Fast eine Milliarde Euro für Küstenschutz
Die Bundesregierung hat fast eine Milliarde Euro für den Hochwasser- und Küstenschutz der Länder eingeplant. Bis zum Jahr 2040 sollen insgesamt 885 Millionen Euro an Bundesmitteln fließen. Diese Summe erhöht sich durch Landesmittel auf 925 Millionen Euro.
Die Grünen-Fraktion hält diese Mittel jedoch für unzureichend. Linda Heitmann, Sprecherin für nationalen Meeres- und Küstenschutz, kritisierte gegenüber den Zeitungen der Funke-Mediengruppe, dass allein für Niedersachsen, Bremen und Schleswig-Holstein bis 2035 mindestens 1,4 Milliarden Euro notwendig seien.
Darüber hinaus bemängelt Heitmann die mangelnden präzisen Daten der Bundesregierung zu Schäden durch Sturmfluten, Starkregen und Überschwemmungen. Die Antworten des Umweltministeriums seien „schwammig und lückenhaft“. Es fehle eine Einschätzung zum Investitionsbedarf, insbesondere für naturbasierte Lösungen.

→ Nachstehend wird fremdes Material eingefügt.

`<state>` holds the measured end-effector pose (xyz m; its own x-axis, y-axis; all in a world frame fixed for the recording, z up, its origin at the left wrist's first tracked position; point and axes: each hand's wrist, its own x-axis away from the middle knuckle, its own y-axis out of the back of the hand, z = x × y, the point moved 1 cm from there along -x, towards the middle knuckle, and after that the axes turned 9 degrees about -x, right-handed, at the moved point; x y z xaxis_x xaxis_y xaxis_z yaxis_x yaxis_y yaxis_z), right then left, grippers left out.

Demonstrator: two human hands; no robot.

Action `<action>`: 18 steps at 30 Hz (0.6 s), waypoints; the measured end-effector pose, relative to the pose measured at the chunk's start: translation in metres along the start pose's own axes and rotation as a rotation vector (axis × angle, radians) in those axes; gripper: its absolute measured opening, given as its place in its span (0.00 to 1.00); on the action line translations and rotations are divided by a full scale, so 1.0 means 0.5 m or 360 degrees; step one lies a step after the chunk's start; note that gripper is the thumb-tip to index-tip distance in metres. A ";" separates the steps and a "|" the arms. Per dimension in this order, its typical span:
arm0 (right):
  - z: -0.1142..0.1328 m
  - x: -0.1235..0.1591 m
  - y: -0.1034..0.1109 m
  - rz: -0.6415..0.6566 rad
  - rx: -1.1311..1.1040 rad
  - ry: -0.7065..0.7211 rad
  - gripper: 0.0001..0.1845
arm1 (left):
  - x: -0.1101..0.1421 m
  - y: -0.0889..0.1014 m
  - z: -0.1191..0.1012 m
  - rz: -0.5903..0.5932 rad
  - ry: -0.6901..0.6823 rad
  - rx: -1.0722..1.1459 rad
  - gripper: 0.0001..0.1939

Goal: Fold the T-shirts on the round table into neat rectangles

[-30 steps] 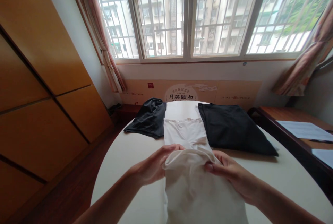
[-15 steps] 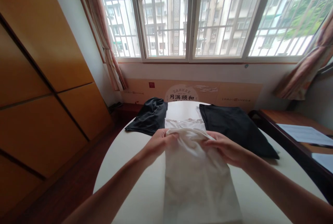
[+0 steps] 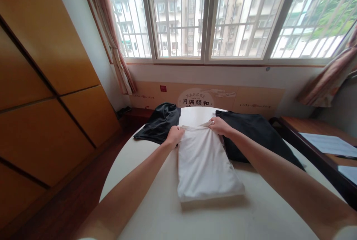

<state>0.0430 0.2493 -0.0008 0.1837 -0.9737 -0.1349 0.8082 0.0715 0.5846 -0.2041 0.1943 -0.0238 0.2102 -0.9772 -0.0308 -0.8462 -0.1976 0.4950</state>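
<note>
A folded white garment point(image 3: 206, 165), its exact kind not clear, lies lengthwise on the round white table point(image 3: 147, 199). My left hand point(image 3: 175, 135) is closed on its far left corner. At the far right corner, my right hand point(image 3: 219, 125) pinches the same edge. Between the two hands the far edge is drawn fairly straight, with small creases running down from it. Black folded cloth point(image 3: 160, 123) lies just beyond my left hand. A larger piece of black folded cloth point(image 3: 251, 136) is partly behind my right hand and forearm.
On the right stands a brown wooden desk point(image 3: 309, 125) with white papers point(image 3: 329, 142) and a dark pen point(image 3: 347, 157). Wooden cabinets point(image 3: 78, 117) line the left side. Past the table, a printed beige panel point(image 3: 251, 97) leans under the barred window.
Both hands have moved away from me, carrying the garment's edge to its far end. The near part has folded over, so the garment is now shorter and its near end shows on the table.
</note>
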 end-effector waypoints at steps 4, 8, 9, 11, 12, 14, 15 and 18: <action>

Die Bundesregierung plant indes, den Bau von Hochwasserschutzeinrichtungen zu beschleunigen. Dazu gehören die Vereinfachung von Genehmigungs- und Planfeststellungsverfahren sowie die Beschleunigung von Rechtsbehelfsverfahren mit klaren Fristen.
Experten warnen, dass durch den Klimawandel Überschwemmungen und Sturmfluten zunehmen werden. Die Nordseeküste zählt zu den Gebieten, die besonders stark von den Folgen des Klimawandels betroffen sind.